Dataset excerpts:
++++++++++++++++++++

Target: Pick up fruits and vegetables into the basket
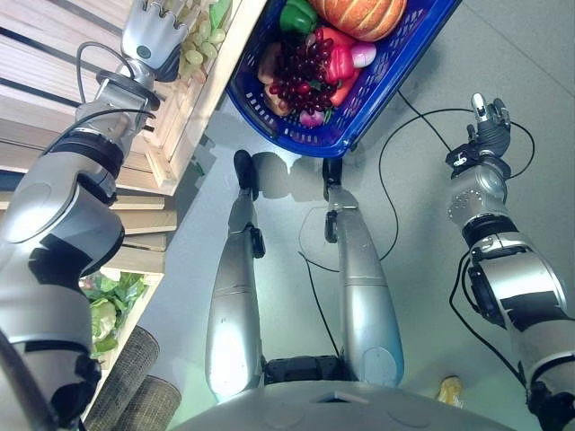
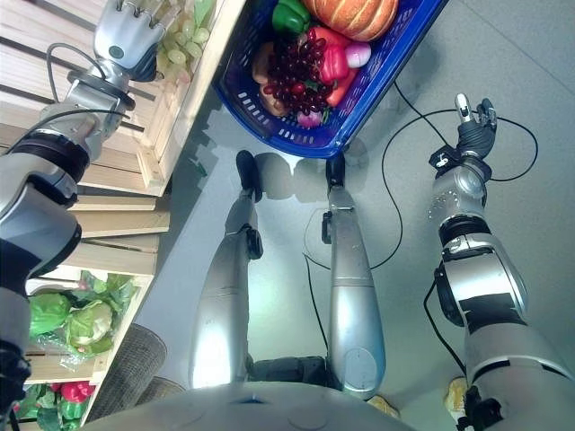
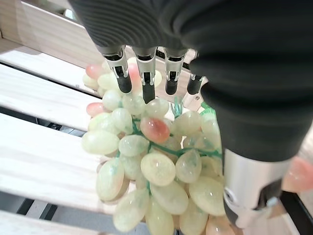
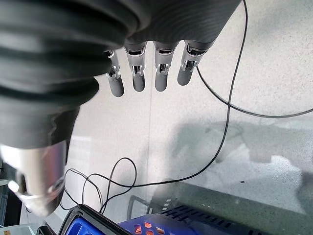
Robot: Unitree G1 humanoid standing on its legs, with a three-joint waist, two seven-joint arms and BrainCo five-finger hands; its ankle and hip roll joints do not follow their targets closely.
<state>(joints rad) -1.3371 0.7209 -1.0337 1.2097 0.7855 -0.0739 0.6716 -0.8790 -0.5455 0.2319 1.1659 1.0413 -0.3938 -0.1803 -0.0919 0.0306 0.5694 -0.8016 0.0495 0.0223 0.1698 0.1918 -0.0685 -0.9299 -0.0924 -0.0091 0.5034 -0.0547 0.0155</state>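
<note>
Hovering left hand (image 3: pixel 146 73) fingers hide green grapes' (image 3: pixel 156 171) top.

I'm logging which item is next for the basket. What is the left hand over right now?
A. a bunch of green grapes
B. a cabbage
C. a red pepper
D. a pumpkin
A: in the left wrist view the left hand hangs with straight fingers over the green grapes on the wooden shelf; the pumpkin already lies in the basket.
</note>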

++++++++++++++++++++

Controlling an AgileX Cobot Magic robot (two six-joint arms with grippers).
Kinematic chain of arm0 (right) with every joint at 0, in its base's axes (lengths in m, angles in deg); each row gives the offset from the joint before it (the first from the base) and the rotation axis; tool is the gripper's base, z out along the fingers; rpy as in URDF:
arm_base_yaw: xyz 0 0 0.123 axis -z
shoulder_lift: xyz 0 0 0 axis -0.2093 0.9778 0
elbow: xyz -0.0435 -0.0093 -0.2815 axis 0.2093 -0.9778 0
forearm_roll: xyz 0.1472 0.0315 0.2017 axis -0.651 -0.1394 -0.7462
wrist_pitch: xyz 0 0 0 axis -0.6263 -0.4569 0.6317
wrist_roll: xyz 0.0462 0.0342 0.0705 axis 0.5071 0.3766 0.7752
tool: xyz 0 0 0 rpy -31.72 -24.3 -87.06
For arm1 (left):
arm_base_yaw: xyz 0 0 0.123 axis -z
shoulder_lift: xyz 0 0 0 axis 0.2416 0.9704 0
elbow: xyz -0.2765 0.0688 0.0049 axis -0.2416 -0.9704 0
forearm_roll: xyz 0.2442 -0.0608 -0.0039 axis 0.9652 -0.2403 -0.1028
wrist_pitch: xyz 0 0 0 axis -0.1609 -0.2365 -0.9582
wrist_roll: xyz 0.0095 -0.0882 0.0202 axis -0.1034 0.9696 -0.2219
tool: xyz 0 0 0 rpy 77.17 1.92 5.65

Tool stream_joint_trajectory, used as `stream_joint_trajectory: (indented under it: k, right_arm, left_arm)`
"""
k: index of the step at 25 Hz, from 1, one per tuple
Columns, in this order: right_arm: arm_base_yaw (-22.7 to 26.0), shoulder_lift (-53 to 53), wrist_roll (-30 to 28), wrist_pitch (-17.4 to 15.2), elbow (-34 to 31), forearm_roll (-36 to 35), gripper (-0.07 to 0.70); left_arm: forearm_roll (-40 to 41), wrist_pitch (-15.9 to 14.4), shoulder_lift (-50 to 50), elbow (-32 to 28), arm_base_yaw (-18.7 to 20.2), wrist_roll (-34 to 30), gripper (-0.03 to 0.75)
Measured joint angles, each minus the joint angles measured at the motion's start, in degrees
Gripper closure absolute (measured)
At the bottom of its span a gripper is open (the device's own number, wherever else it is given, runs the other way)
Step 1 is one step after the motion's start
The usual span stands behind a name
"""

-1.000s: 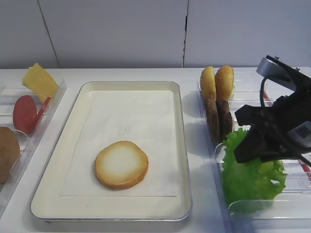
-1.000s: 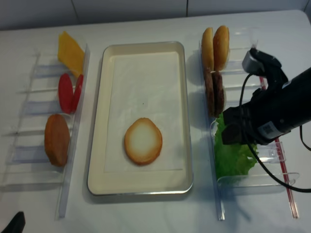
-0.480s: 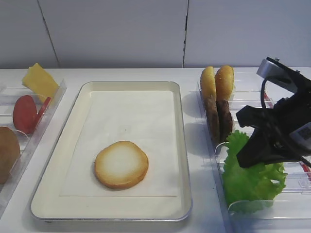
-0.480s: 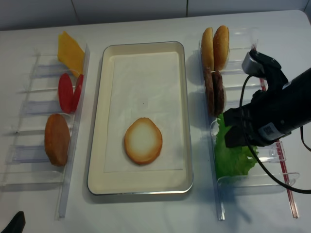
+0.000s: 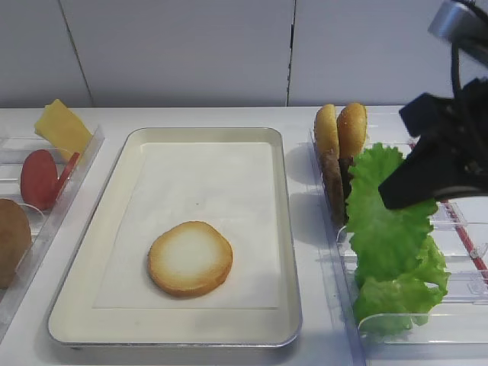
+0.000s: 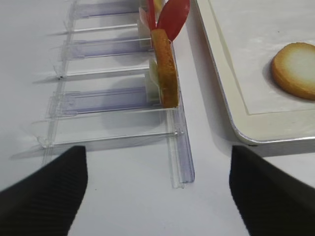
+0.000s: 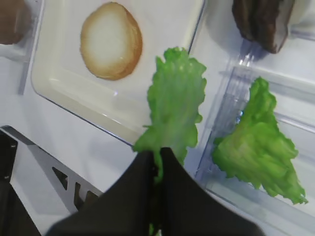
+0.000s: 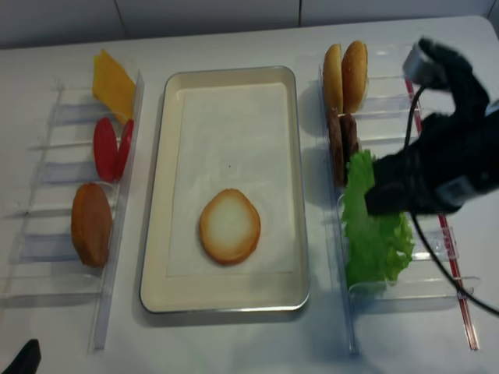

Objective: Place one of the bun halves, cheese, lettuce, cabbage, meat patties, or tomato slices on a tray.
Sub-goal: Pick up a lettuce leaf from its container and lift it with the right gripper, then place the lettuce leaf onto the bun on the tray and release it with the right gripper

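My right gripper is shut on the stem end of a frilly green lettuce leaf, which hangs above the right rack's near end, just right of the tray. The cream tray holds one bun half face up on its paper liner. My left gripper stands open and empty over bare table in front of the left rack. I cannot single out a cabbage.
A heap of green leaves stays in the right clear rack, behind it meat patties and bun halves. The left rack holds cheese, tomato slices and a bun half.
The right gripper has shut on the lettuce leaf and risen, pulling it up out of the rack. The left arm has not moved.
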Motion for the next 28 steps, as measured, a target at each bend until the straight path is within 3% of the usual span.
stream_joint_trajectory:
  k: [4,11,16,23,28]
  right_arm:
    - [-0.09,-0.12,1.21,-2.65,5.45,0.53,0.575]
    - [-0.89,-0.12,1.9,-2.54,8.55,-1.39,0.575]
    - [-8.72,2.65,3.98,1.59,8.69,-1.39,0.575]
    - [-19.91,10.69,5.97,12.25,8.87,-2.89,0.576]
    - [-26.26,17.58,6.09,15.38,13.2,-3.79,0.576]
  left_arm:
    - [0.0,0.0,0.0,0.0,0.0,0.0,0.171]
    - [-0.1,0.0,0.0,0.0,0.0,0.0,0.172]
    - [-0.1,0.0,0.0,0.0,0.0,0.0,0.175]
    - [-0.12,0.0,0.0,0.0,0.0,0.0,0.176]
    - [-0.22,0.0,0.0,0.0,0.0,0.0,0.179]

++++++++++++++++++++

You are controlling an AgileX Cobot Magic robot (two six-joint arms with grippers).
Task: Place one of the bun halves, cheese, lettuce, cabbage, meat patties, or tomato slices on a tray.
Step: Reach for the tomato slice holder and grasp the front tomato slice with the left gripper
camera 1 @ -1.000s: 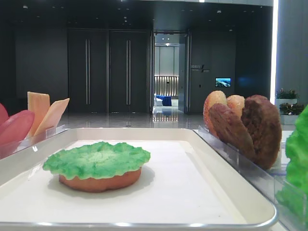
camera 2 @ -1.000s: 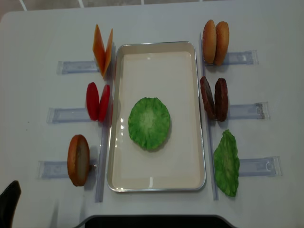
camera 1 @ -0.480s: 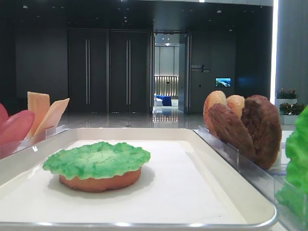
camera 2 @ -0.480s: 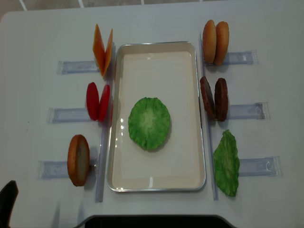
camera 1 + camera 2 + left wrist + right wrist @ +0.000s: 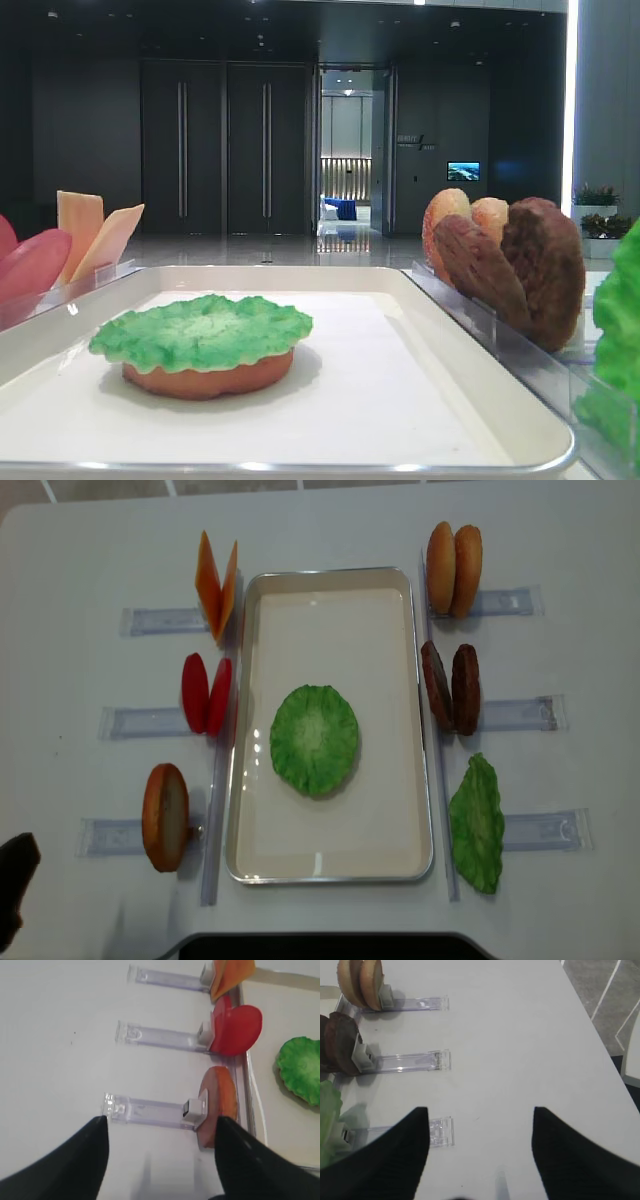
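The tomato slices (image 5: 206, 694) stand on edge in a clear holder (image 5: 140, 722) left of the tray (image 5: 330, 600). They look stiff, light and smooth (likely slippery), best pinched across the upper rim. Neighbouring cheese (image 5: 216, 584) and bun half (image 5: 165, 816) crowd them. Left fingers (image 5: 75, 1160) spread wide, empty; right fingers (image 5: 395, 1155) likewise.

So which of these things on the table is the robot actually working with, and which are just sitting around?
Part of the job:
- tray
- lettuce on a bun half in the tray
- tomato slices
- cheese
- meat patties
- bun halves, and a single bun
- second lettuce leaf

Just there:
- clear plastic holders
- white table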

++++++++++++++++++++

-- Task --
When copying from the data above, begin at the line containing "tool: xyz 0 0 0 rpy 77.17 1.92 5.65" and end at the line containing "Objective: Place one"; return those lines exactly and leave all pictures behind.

-- Exercise result --
tool: xyz 0 0 0 rpy 77.17 1.92 5.65

Tool stream_joint_trajectory, used as `stream_joint_trajectory: (indented under it: k, right_arm, left_arm)`
"""
k: index of the step at 25 Hz, from 1, one per tuple
Columns, in this order: right_arm: arm_base_yaw (-22.7 to 26.0), shoulder_lift (-53 to 53), wrist_roll (-30 to 28), wrist_pitch (-17.4 to 15.2), elbow (-34 to 31), forearm_roll (-36 to 35), gripper (-0.07 to 0.70); left_arm: forearm_roll (-40 to 41), wrist_pitch (-15.9 to 14.4), shoulder_lift (-50 to 50), elbow (-32 to 28), arm_base_yaw (-18.7 to 20.2), wrist_roll (-34 to 30), gripper (-0.03 to 0.75)
Measured joint angles, each minus the joint angles measured at the motion's start, in degrees
Gripper closure absolute (measured)
At the bottom of its span a gripper is open (the device's own number, wherever else it is given, runs the other way)
Step 1 is one step after the motion's start
The usual span stands behind a name
"""

-1.000s: 
-1.000s: 
-0.480s: 
-0.480s: 
+0.000s: 
+0.000s: 
+0.000s: 
+0.000s: 

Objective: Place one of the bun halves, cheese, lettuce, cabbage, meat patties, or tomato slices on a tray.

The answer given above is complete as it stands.